As indicated above, the entire $70,000 bonus was paid as consideration for petitioner’s agreement to play baseball for the Phillies or any team designated by the Phillies. We reject as contrary to fact the argument that part of that amount was paid to his mother for her consent to the contract. It was petitioner, and petitioner alone who was the source of the income, and it is a matter of no consequence that his mother thought that she was entitled to some of that income because of her conscientious upbringing of petitioner. Regardless of the motives involved, the situation remains one of deflection of a portion of petitioner’s bonus income to 'his mother and he cannot escape the tax consequences thereof.
Accordingly, even if the bonus payments may not be considered as amounts received in respect of services so as to be covered by section 73(a), they nevertheless represent income of petitioner, taxable to him, notwithstanding the arrangement to have a portion thereof paid to his mother.
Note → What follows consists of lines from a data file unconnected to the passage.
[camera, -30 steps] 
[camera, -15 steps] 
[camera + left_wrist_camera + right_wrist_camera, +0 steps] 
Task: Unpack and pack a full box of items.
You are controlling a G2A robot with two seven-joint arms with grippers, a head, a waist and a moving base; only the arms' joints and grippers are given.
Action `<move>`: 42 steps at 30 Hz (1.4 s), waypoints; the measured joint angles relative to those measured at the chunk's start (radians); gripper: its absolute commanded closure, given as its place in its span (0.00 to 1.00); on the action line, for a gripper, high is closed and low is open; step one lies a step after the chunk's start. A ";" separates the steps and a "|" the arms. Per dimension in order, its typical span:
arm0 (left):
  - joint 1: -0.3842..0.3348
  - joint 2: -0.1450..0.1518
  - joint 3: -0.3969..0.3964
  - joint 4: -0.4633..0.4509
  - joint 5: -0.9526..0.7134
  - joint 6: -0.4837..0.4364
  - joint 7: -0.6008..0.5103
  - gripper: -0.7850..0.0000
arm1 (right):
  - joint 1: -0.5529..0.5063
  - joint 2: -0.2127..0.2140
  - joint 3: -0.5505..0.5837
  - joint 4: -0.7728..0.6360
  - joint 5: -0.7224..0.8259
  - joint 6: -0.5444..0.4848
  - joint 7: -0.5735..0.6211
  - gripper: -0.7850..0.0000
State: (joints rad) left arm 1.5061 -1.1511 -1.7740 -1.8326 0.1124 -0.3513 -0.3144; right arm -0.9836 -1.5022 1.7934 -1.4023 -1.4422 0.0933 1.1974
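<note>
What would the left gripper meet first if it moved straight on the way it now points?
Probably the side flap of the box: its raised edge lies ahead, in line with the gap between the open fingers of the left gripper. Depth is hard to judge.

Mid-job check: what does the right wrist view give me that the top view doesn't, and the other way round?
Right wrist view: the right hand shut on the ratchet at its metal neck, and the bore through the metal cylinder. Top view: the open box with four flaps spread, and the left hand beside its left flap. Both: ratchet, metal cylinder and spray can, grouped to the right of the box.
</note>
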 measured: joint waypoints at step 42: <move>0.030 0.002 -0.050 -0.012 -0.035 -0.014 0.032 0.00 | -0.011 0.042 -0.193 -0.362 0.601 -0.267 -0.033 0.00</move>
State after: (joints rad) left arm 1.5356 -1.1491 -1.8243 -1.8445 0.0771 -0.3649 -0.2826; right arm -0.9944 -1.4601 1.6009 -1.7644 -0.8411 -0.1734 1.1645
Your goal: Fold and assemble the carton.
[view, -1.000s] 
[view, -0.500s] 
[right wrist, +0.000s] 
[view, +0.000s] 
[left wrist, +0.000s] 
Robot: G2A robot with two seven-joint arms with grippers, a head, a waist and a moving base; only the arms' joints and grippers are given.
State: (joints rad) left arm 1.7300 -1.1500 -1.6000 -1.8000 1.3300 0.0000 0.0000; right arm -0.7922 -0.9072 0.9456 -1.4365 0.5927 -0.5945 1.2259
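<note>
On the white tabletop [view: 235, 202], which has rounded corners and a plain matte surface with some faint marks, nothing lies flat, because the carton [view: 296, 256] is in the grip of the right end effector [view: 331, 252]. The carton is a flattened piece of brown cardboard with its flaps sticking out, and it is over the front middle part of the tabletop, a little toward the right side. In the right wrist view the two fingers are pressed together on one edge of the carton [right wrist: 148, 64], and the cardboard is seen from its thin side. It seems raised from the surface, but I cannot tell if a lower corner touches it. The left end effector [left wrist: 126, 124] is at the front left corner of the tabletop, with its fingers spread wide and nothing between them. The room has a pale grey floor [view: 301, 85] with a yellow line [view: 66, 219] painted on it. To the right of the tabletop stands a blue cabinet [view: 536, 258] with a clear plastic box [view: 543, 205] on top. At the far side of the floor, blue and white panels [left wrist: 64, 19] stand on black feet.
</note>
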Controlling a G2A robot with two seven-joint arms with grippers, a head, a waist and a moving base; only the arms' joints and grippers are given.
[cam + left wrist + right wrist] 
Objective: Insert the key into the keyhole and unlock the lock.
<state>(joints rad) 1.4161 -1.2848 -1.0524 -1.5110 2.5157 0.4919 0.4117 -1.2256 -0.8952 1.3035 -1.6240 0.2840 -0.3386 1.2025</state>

2. Petitioner's Alternative Contention — Deduction of Bonus Payments From His Gross Income. — Finally, petitioner argues alternatively that if his entire $70,000 bonus is includable in his income, he should be allowed to deduct the bonus payments received by his mother as an ordinary and necessary” expense incurred in carrying on his trade or business as a professional baseball player. He places great reliance in this argument upon Cecil Radolph Hundley, Jr., 48 T.C. 339, acq. 1967-2 C.B. 2, a case recently decided by this Court in which a professional baseball player was allowed to deduct that portion of his bonus for signing a baseball contract which was paid directly to his father, the result of an agreement entered into some 2 years before the contract was signed as a means of compensating the father for his services as a baseball coach and business agent.6 However, the special facte in Hundley, which supported a finding of reasonableness for the amount of the deduction claimed and warranted the conclusion that the amounts paid there in fact represented a bona fide expense incurred in carrying on the taxpayer’s trade or business of being a professional baseball player, are almost entirely absent here.7
It is unnecessary to determine the exact sum which would have constituted a reasonable payment to Era Allen for her services, though we note that only $2,000 was paid to her son Coy Allen for the advice she so greatly relied on, for we are certain that in any case it could not have exceeded the $16,000 received by her in 1960. Although the year 1960 is not before us in these proceedings, we can and do take into account the payment made to her in that year in determining whether the deductions now claimed by petitioner for payments made to her in the years 1961, 1962, and 1963 are reasonable in amount and deductible as “ordinary and necessary” business expenses. We think they clearly are not, and hold that petitioner is not entitled to deductions in any amount for payments made to his mother in those years.
Decisions will be entered f or Hie respondent.